Character Development
The dual timeline clarifies how Mickey’s professional composure grows from personal catastrophe: every call about a body is also a call about her sister.
- Mickey: Competent, restrained, and hyper-observant; her instinct to protect collides with her duty to investigate. Financial strain and single parenthood sharpen her isolation.
- Kacey: First an absence in the present, then a vivid, reckless teen in the past whose overdose becomes the family’s defining trauma.
- Lafferty: Nervous, talkative rookie; his naivete highlights Mickey’s hard-won control and solitude.
- Paula: A woman on the Ave in the present, a fierce, quick-thinking savior in the past—her loyalty to the sisters complicates any single label of “victim” or “user.”
- Gee: Loving but wary of the police; her reluctance frames the family’s long history of managing crisis alone.
Themes & Symbols
The chapters braid Family Bonds and Dysfunction with Addiction and Its Consequences. Mickey’s work life and personal terror are inseparable: every alley might hold evidence—and Kacey. The flashback shows love as persistence through betrayal and relapse, not a cure, and traces how that love hardens into vigilance.

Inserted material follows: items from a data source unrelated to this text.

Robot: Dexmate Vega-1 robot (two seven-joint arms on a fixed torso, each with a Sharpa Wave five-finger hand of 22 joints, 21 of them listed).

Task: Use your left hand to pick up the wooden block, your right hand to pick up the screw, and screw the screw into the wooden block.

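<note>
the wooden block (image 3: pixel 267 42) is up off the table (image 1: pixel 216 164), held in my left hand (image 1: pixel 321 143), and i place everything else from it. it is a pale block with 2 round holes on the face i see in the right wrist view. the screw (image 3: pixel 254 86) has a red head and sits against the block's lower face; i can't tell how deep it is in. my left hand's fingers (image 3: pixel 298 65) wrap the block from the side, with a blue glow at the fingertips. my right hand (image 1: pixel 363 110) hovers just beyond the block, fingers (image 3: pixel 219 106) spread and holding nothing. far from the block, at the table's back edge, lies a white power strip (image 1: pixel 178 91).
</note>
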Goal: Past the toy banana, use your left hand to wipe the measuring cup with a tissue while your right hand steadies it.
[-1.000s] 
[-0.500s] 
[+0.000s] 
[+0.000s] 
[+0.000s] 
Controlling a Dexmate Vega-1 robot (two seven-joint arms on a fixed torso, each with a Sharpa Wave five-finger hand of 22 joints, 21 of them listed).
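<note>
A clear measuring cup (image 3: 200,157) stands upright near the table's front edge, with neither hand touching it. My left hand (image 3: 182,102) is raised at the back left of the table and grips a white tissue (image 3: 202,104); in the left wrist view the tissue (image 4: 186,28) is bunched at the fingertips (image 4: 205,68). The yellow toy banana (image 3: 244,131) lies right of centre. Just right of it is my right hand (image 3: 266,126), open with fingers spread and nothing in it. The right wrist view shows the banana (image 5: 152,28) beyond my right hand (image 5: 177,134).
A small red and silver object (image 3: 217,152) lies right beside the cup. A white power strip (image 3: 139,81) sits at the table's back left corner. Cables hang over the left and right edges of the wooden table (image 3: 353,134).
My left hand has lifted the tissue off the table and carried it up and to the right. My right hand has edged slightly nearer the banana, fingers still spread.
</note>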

The structure enacts The Unescapable Past. “NOW” is never free from “THEN”; Mickey’s educated eye for petechiae grows from the shock of Narcan’s violence and Kacey’s refusal to be saved. The Lehigh Viaduct—the Tracks—functions as a symbol of decay and erasure, a place that has “lost its purpose” and now shelters the city’s most hidden harms. As a liminal zone, it’s where the line between overdose and murder blurs.
Key Quotes
“She’s not Kacey.”
Mickey’s flash of relief exposes the story’s central tension: professional calm rides on top of personal panic. The line sets the stakes—every dead woman could be her sister—and foreshadows Mickey’s inability to separate the case from her life.

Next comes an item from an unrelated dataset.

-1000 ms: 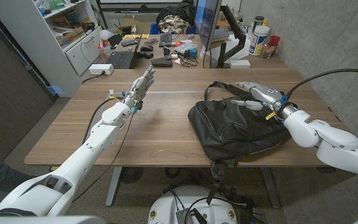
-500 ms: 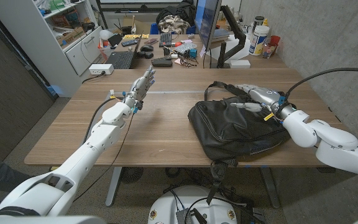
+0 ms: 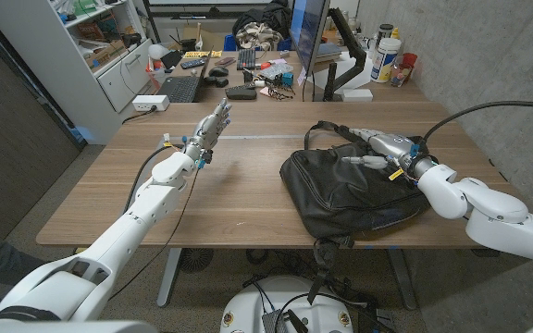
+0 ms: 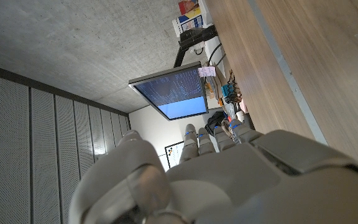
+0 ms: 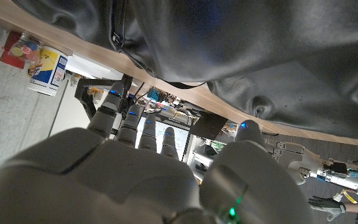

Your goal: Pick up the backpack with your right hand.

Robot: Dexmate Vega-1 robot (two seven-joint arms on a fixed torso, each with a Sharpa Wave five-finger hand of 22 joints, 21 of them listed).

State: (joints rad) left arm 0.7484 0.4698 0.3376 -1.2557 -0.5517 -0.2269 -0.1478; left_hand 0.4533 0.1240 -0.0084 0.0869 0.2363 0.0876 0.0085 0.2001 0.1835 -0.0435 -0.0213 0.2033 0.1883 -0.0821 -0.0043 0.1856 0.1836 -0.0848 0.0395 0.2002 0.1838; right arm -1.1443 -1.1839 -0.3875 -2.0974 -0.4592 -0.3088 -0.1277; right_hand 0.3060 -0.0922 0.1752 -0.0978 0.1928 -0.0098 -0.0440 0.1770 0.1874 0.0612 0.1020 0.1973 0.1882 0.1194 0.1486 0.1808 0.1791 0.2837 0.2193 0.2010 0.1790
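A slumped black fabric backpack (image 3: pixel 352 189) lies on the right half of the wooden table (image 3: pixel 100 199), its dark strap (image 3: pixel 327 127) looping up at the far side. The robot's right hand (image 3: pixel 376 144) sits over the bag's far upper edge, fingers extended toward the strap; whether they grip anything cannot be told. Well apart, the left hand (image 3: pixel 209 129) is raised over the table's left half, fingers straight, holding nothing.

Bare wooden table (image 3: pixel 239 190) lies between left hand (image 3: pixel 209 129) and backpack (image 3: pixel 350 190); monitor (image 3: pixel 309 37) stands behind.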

“The first time I ‘found my sister dead.’”
Framing the flashback with this phrase turns memory into an ongoing present. It signals trauma as a loop and primes the reader to see the homicide investigation as a continuation of a long, intimate disaster.
“Go back.”
Kacey’s plea on revival compresses the physiology of withdrawal and the psychology of addiction into two words. It reframes rescue as violence from the user’s perspective and haunts Mickey’s later revivals on the job.
A place that has “lost its purpose.”
This description of the Tracks turns setting into symbol: deindustrialization leaves a vacuum filled by illicit economies and hidden deaths. The homicide on ground assumed to be overdose territory announces that not everything here is accidental.
Why This Matters and Section Significance
These chapters launch the crime plot—a likely strangulation on overdose ground—while locking it to Mickey’s most private fear: finding Kacey too late. The dual timeline builds momentum and motive, suggesting that the solutions to the present are buried in the sisters’ past. Kensington’s vivid, oppressive atmosphere becomes a character of its own, shaping choices and outcomes. Together, “NOW” and “THEN” establish the novel’s core conflict: Mickey’s duty to investigate versus her compulsion to find and protect Kacey, in a city where personal catastrophe and systemic failure are inseparable.